DATA EXTRACT:
——————————

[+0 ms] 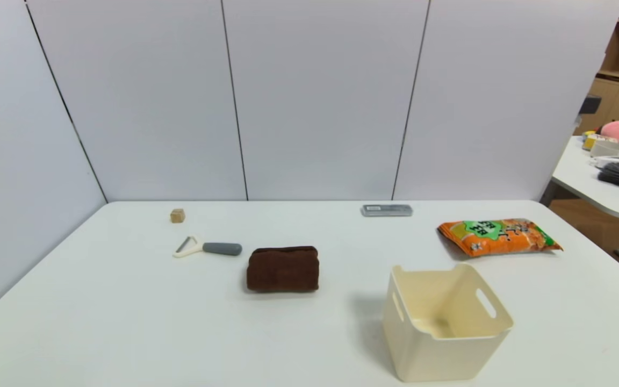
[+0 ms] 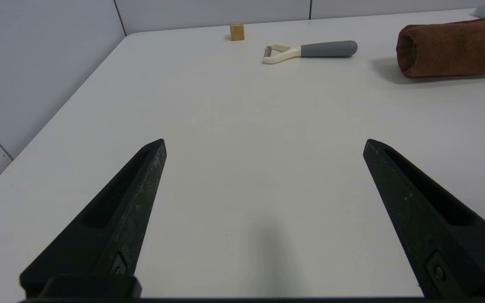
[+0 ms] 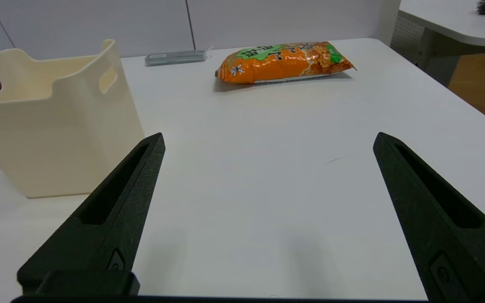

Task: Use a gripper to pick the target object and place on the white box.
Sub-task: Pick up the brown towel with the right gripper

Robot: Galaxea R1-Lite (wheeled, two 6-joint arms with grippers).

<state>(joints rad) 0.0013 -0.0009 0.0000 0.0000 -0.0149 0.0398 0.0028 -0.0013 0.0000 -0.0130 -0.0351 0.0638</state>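
left gripper: over the table, jaws wide apart
right gripper: over the table near the bin, jaws wide apart
towel: left of the bin

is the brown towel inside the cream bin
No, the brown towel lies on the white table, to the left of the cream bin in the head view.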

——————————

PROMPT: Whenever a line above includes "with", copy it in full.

YOUR SOLUTION:
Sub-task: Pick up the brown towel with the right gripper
Robot: Galaxea R1-Lite (wheeled, two 6-joint arms with grippers).

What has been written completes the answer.